Every single entry below should be reproduced verbatim.
-------- Data
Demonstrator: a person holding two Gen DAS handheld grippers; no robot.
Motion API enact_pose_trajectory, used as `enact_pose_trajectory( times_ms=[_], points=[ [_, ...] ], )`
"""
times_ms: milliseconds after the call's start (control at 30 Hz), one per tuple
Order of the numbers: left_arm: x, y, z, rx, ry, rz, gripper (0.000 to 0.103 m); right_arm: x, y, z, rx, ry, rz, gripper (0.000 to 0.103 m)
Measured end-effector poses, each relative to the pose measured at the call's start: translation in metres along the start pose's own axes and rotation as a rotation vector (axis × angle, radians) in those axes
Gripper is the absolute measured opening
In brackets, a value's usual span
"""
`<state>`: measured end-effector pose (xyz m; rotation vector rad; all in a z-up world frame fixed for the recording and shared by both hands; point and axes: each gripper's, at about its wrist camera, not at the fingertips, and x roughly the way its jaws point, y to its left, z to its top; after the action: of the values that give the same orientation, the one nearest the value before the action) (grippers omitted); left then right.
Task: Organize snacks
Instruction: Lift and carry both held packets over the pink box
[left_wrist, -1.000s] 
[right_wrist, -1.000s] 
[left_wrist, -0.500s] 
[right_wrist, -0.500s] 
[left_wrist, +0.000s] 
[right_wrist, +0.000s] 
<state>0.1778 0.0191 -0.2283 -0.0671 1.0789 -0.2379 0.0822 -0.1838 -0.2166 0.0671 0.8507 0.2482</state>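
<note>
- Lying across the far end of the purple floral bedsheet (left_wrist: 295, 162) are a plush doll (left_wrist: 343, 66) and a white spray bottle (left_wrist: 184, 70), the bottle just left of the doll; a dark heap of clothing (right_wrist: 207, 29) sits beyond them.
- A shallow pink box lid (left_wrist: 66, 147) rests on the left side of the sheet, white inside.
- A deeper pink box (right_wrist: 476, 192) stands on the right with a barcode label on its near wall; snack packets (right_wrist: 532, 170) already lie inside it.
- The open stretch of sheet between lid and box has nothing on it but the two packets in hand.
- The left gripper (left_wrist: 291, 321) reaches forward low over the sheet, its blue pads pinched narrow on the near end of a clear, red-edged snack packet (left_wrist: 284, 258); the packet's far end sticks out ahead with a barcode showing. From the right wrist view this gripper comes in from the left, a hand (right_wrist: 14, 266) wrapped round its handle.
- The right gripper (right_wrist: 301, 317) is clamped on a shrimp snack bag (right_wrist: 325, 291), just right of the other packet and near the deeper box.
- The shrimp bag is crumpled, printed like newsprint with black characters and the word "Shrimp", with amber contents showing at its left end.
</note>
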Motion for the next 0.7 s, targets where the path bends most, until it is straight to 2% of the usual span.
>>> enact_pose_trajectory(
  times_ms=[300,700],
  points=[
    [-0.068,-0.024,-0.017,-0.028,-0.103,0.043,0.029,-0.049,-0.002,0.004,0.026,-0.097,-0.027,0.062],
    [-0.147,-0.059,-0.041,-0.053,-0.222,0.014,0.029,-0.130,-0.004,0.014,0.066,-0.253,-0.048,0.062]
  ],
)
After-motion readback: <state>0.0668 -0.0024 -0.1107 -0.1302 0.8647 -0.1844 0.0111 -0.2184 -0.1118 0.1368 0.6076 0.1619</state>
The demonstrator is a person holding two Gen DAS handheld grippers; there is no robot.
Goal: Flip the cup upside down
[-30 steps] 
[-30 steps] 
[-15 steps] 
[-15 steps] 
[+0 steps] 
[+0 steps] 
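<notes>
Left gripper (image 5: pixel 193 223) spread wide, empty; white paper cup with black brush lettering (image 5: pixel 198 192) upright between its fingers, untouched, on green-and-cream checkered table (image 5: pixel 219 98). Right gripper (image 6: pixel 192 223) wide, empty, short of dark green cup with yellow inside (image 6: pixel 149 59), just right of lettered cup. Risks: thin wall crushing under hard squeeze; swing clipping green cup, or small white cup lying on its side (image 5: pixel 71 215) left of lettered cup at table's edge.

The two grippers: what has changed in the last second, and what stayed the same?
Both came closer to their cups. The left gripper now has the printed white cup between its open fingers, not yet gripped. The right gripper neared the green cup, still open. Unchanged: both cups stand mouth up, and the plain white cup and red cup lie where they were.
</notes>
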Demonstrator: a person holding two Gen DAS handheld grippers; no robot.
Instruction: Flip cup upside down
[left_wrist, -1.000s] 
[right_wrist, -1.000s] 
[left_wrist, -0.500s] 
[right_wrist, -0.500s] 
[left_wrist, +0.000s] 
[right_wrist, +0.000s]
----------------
Problem solution:
Demonstrator: a person holding two Gen DAS handheld grippers; no robot.
Motion API enact_pose_trajectory, used as `enact_pose_trajectory( times_ms=[_], points=[ [_, ...] ], )`
"""
times_ms: milliseconds after the call's start (control at 30 Hz), one per tuple
Order of the numbers: left_arm: x, y, z, rx, ry, rz, gripper (0.000 to 0.103 m); right_arm: x, y, z, rx, ry, rz, gripper (0.000 to 0.103 m)
Measured end-effector poses, each relative to the pose measured at the call's start: translation in metres along the start pose's own axes and rotation as a rotation vector (axis × angle, radians) in those axes
Gripper is the absolute measured opening
In brackets, a value's usual span
"""
`<state>`: measured end-effector pose (xyz m; rotation vector rad; all in a z-up world frame fixed for the recording and shared by both hands; point and axes: each gripper's, at about its wrist camera, not at the fingertips, and x roughly the way its jaws point, y to its left, z to its top; after the action: of the values that give the same orientation, the one nearest the value before the action) (grippers omitted); left then right.
Task: Organize snacks
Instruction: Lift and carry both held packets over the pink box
[left_wrist, -1.000s] 
[right_wrist, -1.000s] 
[left_wrist, -0.500s] 
[right_wrist, -0.500s] 
[left_wrist, +0.000s] 
[right_wrist, +0.000s] 
<state>0.1778 0.0191 -0.2283 -0.0671 1.0789 -0.2379 0.0822 -0.1838 -0.2166 0.0671 0.8507 0.2482</state>
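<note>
- Lying across the far end of the purple floral bedsheet (left_wrist: 295, 162) are a plush doll (left_wrist: 343, 66) and a white spray bottle (left_wrist: 184, 70), the bottle just left of the doll; a dark heap of clothing (right_wrist: 207, 29) sits beyond them.
- A shallow pink box lid (left_wrist: 66, 147) rests on the left side of the sheet, white inside.
- A deeper pink box (right_wrist: 476, 192) stands on the right with a barcode label on its near wall; snack packets (right_wrist: 532, 170) already lie inside it.
- The open stretch of sheet between lid and box has nothing on it but the two packets in hand.
- The left gripper (left_wrist: 291, 321) reaches forward low over the sheet, its blue pads pinched narrow on the near end of a clear, red-edged snack packet (left_wrist: 284, 258); the packet's far end sticks out ahead with a barcode showing. From the right wrist view this gripper comes in from the left, a hand (right_wrist: 14, 266) wrapped round its handle.
- The right gripper (right_wrist: 301, 317) is clamped on a shrimp snack bag (right_wrist: 325, 291), just right of the other packet and near the deeper box.
- The shrimp bag is crumpled, printed like newsprint with black characters and the word "Shrimp", with amber contents showing at its left end.
</note>
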Motion for the next 0.7 s, targets where the path bends most, until it is straight to 2% of the usual span.
>>> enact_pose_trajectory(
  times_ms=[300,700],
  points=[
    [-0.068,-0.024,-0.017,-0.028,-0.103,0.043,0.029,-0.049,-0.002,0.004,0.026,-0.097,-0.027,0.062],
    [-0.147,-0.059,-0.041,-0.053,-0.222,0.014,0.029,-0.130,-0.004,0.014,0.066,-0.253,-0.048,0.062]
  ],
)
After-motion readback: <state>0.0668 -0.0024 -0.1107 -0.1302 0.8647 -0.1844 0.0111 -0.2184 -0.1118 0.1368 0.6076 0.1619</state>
The demonstrator is a person holding two Gen DAS handheld grippers; there is no robot.
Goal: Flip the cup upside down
[-30 steps] 
[-30 steps] 
[-15 steps] 
[-15 steps] 
[+0 steps] 
[+0 steps] 
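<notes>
Left gripper (image 5: pixel 193 223) spread wide, empty; white paper cup with black brush lettering (image 5: pixel 198 192) upright between its fingers, untouched, on green-and-cream checkered table (image 5: pixel 219 98). Right gripper (image 6: pixel 192 223) wide, empty, short of dark green cup with yellow inside (image 6: pixel 149 59), just right of lettered cup. Risks: thin wall crushing under hard squeeze; swing clipping green cup, or small white cup lying on its side (image 5: pixel 71 215) left of lettered cup at table's edge.

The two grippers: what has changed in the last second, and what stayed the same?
Both came closer to their cups. The left gripper now has the printed white cup between its open fingers, not yet gripped. The right gripper neared the green cup, still open. Unchanged: both cups stand mouth up, and the plain white cup and red cup lie where they were.
</notes>
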Demonstrator: a person holding two Gen DAS handheld grippers; no robot.
Instruction: Flip cup upside down
[left_wrist, -1.000s] 
[right_wrist, -1.000s] 
[left_wrist, -0.500s] 
[right_wrist, -0.500s] 
[left_wrist, +0.000s] 
[right_wrist, +0.000s]

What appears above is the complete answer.